What is expected: Take the lines below beginning at the line that has "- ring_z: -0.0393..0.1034" and stopping after the line that has "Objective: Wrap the", and print them exactly as they are, with no other lines.

Information shown:

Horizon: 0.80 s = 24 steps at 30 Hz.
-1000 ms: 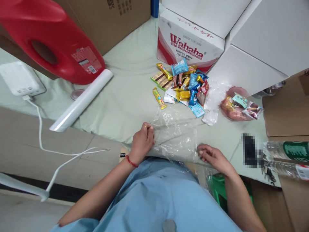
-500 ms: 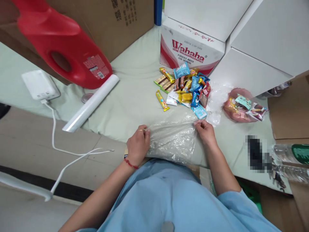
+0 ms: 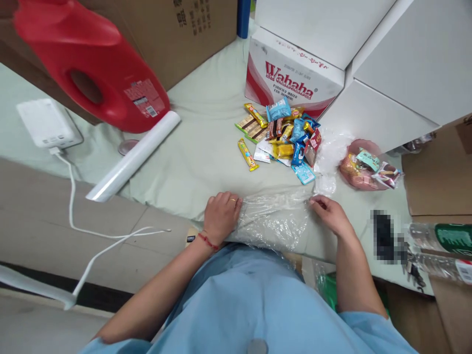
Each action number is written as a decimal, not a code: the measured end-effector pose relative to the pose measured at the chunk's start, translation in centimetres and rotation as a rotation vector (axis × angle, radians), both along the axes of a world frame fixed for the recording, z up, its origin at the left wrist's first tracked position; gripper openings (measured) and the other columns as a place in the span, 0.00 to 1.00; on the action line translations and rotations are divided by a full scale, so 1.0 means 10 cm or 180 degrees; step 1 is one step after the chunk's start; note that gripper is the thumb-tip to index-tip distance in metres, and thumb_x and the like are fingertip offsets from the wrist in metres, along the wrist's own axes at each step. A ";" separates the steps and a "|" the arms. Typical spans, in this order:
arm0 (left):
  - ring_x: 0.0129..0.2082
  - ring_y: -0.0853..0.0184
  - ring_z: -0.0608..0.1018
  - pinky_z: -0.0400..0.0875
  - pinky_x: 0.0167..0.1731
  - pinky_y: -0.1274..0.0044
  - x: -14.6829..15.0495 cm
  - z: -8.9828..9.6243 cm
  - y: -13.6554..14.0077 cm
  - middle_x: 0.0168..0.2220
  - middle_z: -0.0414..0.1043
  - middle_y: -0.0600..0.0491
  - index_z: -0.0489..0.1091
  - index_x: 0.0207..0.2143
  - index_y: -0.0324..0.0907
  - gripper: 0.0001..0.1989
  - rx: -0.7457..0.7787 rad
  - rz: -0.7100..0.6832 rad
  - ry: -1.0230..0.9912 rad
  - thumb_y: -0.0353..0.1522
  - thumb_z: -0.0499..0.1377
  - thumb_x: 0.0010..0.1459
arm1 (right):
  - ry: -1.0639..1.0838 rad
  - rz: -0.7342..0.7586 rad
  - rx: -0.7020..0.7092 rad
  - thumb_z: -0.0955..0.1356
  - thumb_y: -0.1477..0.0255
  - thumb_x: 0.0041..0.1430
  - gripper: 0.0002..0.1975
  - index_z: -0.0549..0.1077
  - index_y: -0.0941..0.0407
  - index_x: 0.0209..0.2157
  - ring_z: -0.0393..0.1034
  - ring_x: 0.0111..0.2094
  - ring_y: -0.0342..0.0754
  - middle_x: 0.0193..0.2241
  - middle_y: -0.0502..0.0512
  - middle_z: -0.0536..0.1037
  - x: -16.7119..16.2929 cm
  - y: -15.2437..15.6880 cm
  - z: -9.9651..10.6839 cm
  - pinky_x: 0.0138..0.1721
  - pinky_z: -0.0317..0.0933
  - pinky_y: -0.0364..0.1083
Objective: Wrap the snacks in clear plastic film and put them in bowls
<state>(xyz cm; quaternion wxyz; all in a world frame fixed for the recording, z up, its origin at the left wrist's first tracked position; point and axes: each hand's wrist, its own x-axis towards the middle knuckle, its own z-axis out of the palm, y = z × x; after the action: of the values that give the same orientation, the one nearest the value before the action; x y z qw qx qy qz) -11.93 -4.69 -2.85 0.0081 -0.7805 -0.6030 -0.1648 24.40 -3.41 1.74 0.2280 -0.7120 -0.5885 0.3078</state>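
Note:
A crinkled clear plastic bag lies flat along the front edge of the cloth-covered surface, close to my body. My left hand is closed on its left side, fingers curled over the film. At the bag's upper right corner, my right hand has thumb and forefinger pinched together on the edge. Just beyond the bag sits a pile of small wrapped snacks in yellow, blue, red and brown. One yellow snack stick lies apart at the pile's left.
A pink bowl with packets stands right, past a crumpled clear wrapper. Behind are a Wahaha carton and white boxes. Leftward are a red jug, a white roll and a white power bank. Plastic bottles lie far right.
Both hands have shifted a little to the right relative to the snacks, and the bag with them. The right hand is slightly lower and farther from the left. The snack pile stays put.

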 end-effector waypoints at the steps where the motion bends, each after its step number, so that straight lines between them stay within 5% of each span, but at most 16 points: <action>1: 0.37 0.57 0.75 0.60 0.37 0.66 0.00 0.01 0.00 0.33 0.75 0.47 0.73 0.35 0.42 0.16 0.0005 -0.0001 0.0005 0.37 0.51 0.73 | -0.0171 -0.0081 0.0208 0.68 0.50 0.58 0.23 0.79 0.56 0.38 0.70 0.33 0.50 0.34 0.56 0.80 0.01 0.02 0.09 0.37 0.63 0.48; 5: 0.37 0.57 0.75 0.60 0.37 0.67 0.00 0.01 -0.01 0.33 0.75 0.47 0.73 0.35 0.42 0.16 0.0000 0.0024 -0.0006 0.37 0.50 0.73 | -0.0438 0.0136 0.0882 0.65 0.52 0.66 0.22 0.80 0.54 0.42 0.73 0.38 0.51 0.40 0.58 0.81 -0.22 0.24 0.41 0.40 0.64 0.48; 10: 0.37 0.56 0.75 0.60 0.37 0.66 0.01 0.01 -0.01 0.33 0.75 0.47 0.74 0.35 0.42 0.17 -0.0138 0.0054 -0.0043 0.37 0.49 0.73 | -0.0442 0.1976 0.0555 0.70 0.57 0.65 0.17 0.80 0.55 0.45 0.73 0.41 0.52 0.40 0.59 0.81 -0.87 0.54 0.32 0.48 0.63 0.50; 13: 0.38 0.56 0.75 0.60 0.38 0.66 0.01 0.01 -0.02 0.34 0.75 0.46 0.73 0.36 0.42 0.18 -0.0166 0.0075 -0.0089 0.37 0.48 0.74 | -0.0503 0.2632 0.0230 0.73 0.66 0.62 0.08 0.81 0.55 0.40 0.73 0.41 0.52 0.36 0.56 0.81 -1.11 0.65 0.20 0.51 0.60 0.51; 19: 0.39 0.55 0.75 0.60 0.39 0.66 0.01 -0.02 -0.03 0.35 0.75 0.45 0.74 0.37 0.42 0.18 -0.0210 0.0049 -0.0256 0.37 0.47 0.74 | -0.0592 0.2719 0.0325 0.68 0.71 0.65 0.07 0.80 0.56 0.36 0.72 0.41 0.51 0.36 0.55 0.80 -1.16 0.87 0.43 0.50 0.59 0.49; 24: 0.39 0.55 0.75 0.59 0.39 0.65 0.01 -0.02 -0.03 0.35 0.75 0.45 0.73 0.37 0.41 0.19 -0.0119 0.0016 -0.0218 0.37 0.47 0.74 | -0.0960 0.3027 0.0226 0.72 0.59 0.63 0.14 0.81 0.54 0.43 0.71 0.42 0.53 0.39 0.57 0.81 -1.29 0.89 0.56 0.48 0.60 0.49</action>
<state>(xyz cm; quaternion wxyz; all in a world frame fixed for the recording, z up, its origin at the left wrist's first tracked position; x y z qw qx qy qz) -11.84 -5.02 -3.07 -0.0268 -0.7729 -0.6079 -0.1801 11.45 5.48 7.35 -0.0011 -0.3932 -0.8845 0.2510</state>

Answer section:
  - ring_z: -0.0393..0.1034
  - ring_x: 0.0111..0.2094
  - ring_y: -0.0342..0.0754
  - middle_x: 0.0193..0.2241
  - middle_y: -0.0502..0.0512
  - middle_z: -0.0536..0.1037
  - x: -16.7119..16.2929 cm
  - y: -15.2437..15.6880 cm
  - z: -9.9651..10.6839 cm
  - pinky_x: 0.0138..0.1721
  - pinky_z: -0.0317..0.0933
  - pinky_y: -0.0364..0.1083
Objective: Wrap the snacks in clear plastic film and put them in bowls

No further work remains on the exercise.